The answer should be an exact repeat of the stretch of material below from the line containing "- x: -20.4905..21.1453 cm" through the line containing "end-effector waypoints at".
- Opening Delimiter -
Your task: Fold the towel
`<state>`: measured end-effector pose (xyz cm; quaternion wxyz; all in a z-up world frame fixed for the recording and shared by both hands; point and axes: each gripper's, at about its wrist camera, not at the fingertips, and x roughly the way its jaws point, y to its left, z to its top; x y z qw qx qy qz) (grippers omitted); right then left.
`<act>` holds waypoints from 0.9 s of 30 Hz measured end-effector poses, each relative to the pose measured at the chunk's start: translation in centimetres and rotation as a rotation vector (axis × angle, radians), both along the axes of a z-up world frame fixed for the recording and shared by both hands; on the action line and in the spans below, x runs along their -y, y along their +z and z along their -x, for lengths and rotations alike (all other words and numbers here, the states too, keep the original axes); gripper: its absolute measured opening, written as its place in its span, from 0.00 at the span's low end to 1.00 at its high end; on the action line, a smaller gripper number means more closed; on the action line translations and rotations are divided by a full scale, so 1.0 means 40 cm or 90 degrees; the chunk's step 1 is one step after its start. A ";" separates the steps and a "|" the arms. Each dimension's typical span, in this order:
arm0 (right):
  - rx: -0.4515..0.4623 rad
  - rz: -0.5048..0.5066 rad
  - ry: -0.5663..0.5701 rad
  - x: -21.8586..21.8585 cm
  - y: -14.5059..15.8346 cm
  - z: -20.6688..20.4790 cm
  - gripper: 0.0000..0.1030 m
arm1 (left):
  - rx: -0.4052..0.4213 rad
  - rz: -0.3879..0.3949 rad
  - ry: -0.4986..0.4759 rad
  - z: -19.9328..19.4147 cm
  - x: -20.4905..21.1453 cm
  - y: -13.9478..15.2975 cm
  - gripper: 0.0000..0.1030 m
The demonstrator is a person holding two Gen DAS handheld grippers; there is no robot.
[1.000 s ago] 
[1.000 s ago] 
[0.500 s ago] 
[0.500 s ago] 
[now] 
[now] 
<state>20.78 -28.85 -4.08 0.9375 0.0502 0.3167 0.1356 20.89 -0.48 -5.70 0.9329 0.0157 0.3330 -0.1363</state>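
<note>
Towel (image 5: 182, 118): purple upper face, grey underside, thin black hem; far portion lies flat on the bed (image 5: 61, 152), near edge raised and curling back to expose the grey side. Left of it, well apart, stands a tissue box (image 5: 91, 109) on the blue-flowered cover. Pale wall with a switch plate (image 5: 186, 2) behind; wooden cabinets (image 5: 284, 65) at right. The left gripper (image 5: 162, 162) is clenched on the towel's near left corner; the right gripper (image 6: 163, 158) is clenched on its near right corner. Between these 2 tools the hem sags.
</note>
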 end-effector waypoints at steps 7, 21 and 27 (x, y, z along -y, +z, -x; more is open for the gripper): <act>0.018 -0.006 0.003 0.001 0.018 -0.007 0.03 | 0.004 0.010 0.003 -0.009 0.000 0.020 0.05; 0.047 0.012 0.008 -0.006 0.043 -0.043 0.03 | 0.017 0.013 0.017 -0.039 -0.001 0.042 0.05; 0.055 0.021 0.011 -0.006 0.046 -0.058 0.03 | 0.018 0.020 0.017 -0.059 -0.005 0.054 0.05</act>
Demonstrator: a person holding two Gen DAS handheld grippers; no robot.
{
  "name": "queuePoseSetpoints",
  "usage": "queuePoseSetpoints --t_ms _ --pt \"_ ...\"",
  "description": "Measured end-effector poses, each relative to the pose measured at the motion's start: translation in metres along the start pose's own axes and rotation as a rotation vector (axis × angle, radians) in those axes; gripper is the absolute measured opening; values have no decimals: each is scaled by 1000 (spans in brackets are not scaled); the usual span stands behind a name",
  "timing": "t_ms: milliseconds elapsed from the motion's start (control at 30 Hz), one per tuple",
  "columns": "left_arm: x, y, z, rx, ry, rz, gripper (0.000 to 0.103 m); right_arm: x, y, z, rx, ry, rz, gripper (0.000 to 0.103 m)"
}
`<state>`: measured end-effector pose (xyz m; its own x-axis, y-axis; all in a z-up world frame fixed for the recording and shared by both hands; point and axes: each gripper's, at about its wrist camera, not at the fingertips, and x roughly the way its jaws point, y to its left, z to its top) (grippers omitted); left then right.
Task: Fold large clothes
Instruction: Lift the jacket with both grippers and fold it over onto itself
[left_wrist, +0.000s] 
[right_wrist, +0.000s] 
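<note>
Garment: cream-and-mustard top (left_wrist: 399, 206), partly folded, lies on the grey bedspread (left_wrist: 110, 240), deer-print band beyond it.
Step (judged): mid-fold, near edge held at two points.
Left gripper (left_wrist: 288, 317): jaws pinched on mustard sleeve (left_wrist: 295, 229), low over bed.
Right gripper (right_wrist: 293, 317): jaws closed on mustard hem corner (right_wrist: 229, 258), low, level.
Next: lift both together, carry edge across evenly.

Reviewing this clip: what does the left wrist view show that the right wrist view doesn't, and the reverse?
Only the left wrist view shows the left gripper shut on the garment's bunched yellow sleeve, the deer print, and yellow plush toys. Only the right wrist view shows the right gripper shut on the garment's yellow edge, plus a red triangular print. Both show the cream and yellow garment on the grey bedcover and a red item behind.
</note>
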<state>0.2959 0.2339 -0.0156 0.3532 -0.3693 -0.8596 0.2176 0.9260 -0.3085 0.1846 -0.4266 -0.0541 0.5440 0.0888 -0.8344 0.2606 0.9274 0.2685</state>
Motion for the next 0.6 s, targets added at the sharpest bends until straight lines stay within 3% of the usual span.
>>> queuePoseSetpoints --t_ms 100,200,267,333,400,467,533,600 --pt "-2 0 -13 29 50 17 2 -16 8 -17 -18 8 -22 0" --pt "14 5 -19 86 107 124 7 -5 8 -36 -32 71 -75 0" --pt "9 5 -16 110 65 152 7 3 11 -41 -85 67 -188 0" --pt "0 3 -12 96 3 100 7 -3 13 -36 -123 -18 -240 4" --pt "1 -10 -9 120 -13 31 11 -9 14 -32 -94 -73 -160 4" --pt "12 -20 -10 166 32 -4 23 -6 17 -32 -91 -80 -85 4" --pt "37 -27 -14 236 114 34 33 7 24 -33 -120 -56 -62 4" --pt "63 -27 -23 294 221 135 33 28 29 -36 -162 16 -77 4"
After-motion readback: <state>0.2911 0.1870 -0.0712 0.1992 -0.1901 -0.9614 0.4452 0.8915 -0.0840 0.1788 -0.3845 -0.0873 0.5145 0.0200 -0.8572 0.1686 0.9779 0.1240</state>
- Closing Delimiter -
ANSWER SECTION |
  - x: -20.4905..21.1453 cm
  - y: -13.9478..15.2975 cm
  - gripper: 0.0000..0.1030 m
The demonstrator is a person holding two Gen DAS handheld grippers; there is no robot.
[1.000 s ago] 
[1.000 s ago] 
[0.500 s ago] 
[0.500 s ago] 
[now] 
[now] 
<state>20.78 -28.85 -4.08 0.9375 0.0502 0.3167 0.1356 20.89 -0.48 -5.70 0.9329 0.0157 0.3330 -0.1363</state>
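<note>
Towel (image 5: 182, 118): purple upper face, grey underside, thin black hem; far portion lies flat on the bed (image 5: 61, 152), near edge raised and curling back to expose the grey side. Left of it, well apart, stands a tissue box (image 5: 91, 109) on the blue-flowered cover. Pale wall with a switch plate (image 5: 186, 2) behind; wooden cabinets (image 5: 284, 65) at right. The left gripper (image 5: 162, 162) is clenched on the towel's near left corner; the right gripper (image 6: 163, 158) is clenched on its near right corner. Between these 2 tools the hem sags.
</note>
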 end-effector waypoints at steps 7, 21 and 27 (x, y, z along -y, +z, -x; more is open for the gripper): <act>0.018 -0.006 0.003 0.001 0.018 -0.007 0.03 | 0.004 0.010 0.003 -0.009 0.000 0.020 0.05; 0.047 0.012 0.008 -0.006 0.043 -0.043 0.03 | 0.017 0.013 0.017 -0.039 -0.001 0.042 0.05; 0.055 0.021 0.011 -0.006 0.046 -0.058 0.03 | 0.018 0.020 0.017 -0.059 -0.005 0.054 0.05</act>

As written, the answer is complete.